Andrew and I had grandiose plans to finish a bunch of wedding errands. But Monday morning when he came to pick me up, he had caught it. He was sick with the stress bug. It was as though the entire world lay on his shoulders and there was nothing I could say or do to make it better. So the morning became more grumpy than productive... but we were better by afternoon.
Then yesterday I caught whatever it was that he had. I was a mess. I couldn't focus at work. I couldn't handle any form of chilling out. And working on wedding stuff just made me angry because nothing is happening in the timeline that I need it to happen in. For example, I planned to send out the Wedding Itineraries on Monday... but then I got busy and couldn't finish them... and then we were still missing a piece yesterday, so THEORETICALLY they'll go out tonight... and if they don't, I might cry for another hour.
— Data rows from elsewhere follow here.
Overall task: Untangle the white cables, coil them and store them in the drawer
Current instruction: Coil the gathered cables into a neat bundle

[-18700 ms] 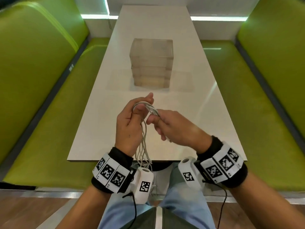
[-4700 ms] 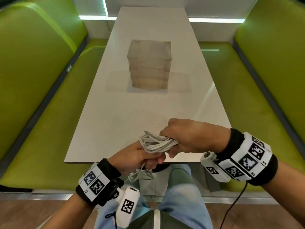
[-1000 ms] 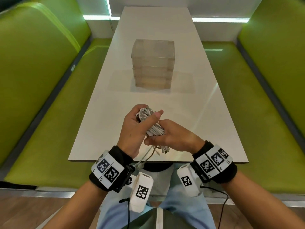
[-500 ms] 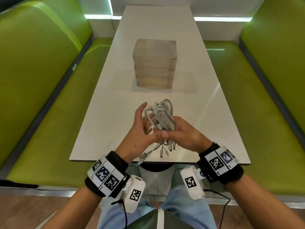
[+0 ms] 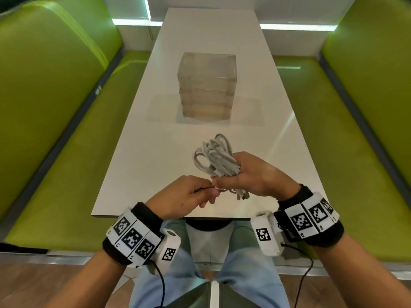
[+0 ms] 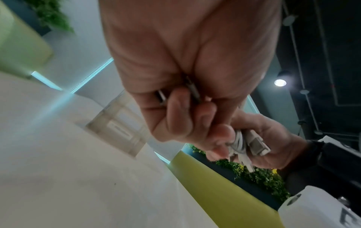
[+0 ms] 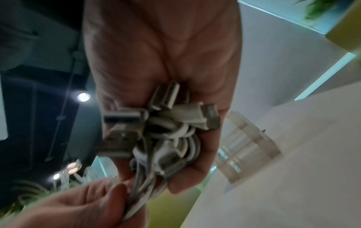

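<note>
A bundle of white cables [image 5: 216, 156] is held above the near part of the table. My right hand [image 5: 249, 174] grips the bundle round its lower part, with looped ends sticking up and several plugs [image 5: 241, 194] hanging below the fist. In the right wrist view the plugs [image 7: 166, 111] crowd the palm. My left hand [image 5: 191, 194] pinches loose cable ends at the bundle's lower left; the left wrist view shows plug ends [image 6: 193, 91] inside its curled fingers. The translucent drawer unit [image 5: 208, 85] stands shut at mid table, beyond both hands.
The long white table [image 5: 155, 152] runs away from me between two green benches [image 5: 55, 130] with green backrests [image 5: 367, 63]. Its near edge lies just under my wrists. My knees in jeans [image 5: 244, 281] show below the table edge.
The left hand dropped from the side of the bundle to its lower left and now pinches the loose ends. The right hand keeps its grip and has shifted slightly right.
</note>
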A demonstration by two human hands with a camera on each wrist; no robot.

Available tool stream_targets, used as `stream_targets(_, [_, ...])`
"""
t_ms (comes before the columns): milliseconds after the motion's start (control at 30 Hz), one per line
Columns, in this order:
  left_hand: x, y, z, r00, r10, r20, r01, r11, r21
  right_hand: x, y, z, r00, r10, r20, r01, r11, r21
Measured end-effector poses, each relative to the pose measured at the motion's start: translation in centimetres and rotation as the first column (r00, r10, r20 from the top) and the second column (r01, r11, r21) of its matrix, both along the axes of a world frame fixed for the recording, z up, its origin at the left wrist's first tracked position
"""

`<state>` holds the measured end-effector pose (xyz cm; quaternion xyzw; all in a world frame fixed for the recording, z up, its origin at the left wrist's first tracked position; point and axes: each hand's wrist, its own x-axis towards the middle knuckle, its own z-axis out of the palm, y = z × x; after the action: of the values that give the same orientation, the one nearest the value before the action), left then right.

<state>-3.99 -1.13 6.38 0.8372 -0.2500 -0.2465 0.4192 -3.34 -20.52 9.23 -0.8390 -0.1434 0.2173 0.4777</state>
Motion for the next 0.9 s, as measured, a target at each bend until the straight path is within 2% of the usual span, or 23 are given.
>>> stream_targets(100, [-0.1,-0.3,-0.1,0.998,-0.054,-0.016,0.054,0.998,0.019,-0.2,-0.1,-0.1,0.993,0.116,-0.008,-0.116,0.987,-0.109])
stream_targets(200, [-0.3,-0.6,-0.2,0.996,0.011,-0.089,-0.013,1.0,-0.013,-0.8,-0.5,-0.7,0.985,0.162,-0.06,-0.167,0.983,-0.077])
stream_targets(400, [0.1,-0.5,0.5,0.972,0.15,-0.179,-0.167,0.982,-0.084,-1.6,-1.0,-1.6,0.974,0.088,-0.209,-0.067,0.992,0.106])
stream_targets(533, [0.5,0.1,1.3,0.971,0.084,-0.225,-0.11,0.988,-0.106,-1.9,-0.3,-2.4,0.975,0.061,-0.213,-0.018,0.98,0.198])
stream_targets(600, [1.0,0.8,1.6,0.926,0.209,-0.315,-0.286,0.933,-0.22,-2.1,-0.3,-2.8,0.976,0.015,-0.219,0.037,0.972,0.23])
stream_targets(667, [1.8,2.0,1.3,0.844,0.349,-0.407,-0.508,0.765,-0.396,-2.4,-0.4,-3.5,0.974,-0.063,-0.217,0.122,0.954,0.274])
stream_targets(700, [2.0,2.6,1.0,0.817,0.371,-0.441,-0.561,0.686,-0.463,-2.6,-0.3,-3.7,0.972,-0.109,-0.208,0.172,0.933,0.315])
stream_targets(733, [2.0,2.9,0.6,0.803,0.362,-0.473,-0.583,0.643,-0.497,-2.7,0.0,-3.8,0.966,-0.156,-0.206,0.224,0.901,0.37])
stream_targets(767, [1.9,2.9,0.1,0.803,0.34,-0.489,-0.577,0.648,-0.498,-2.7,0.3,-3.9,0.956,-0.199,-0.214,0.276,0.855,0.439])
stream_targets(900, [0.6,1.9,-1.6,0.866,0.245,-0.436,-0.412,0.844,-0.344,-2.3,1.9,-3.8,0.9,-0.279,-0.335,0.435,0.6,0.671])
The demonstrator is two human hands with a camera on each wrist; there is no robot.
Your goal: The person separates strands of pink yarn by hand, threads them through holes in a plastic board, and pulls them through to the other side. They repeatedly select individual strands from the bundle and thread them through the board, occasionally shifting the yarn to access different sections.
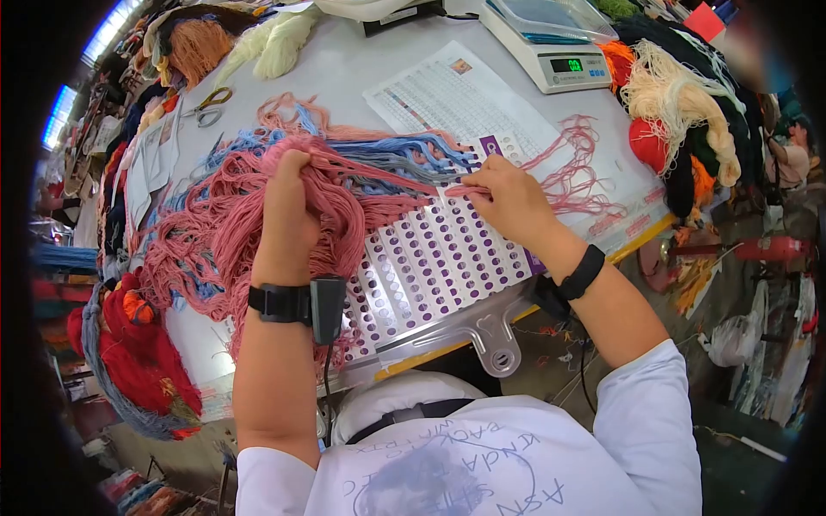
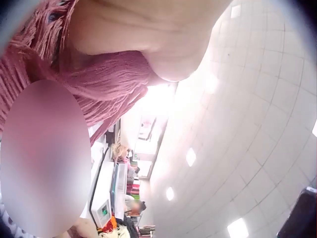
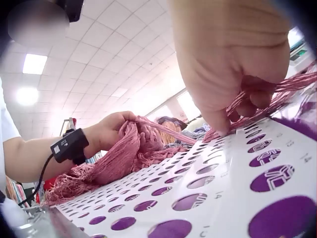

In HAPPY NEWS... my office threw me a shower yesterday. It was way awesome and fun and Andrew and I got our Queen bedset which makes me very happy. Plus my coworkers are the bomb-diggity and make me feel super special.
I've decided that 3 weeks away is still overall yucky though and I'm ready for the wedding to be here. Nothing that we have left to do is MAJOR... however it is vaguely necessary. It needs to be done so I can stop stressing out my fiance.
.... here's to hoping that today balances out and is fun and exciting....
Love and Hugs.
23 and Counting
Today I gave Andrew a ride to work as my car (which he has been driving for like 6 months) has decide to emit the fumes that cause massive migraines again. It tends to do that when it's hot outside. Stupid Erma! Does anyone want to buy a car? I'll sell her REAL cheap.
Anyways... on the ride to his work we were talking. And it struck me that even though we're only 23 days out... we sure as heck aren't freaking out very much. This in and of itself freaked me out so I worked out a nice little "to do" list today at work.
Tonight I mostly finished the program and also got a teeny tiny start on part of the table decorations.
Emotionally... I'm good. Things are very tension-filled in the Daisy Household these days. I'm not sure if it's just too much estrogen running around... or if it has to do with the fact that I'm only here for 3 more weeks. I'm hoping it will work itself out soon. I'm sure it's stress more than anything... and lack of chocolate due to Holy Week... man... I MISS chocolate.
Well enough babbling this evening. I shall turn in to think of more wedding things that I should be doing. YEE HAA.
24 Days to Go.
Hmmm... today I'm feeling relaxed. I'm sorta freaked out that I'm not worrying about all the stuff we've left to do in 3 weeks. But other than that I'm good. And I'm SOOOO ready to go home to Andrew. It's like if he's in the room, I have to be right next to him or holding his hand or having his arm around me. It's as though there is something even deeper happening with our relationship as the wedding gets closer. It's neat.
In other news... we finally found out that we have permission from the KC diocese to get married there. I don't think there was ever a problem... but the paper work has been delayed for like 4 months. Our marriage prep priest still doesn't have it in his hands... but we're hoping that happens sometime this week.
OOOH... and Andrew is picking up the marriage license this week!
Now.. it's real.
This weekend was unbelievably and superly duperly fun!
Friday evening was Karaoke night with my brothers and sister in law (plus Lisa, Jose, Ray, Randy, and Andrew). We had a blast. And I discovered that not drinking much for 6 months makes me a bit of a light weight. I was only halfway down with a double Tequila Sunrise and the room seemed a little floaty. The rest of that drink, a jaeger bomb, and a little beer later... i was DONE (but still not drunk).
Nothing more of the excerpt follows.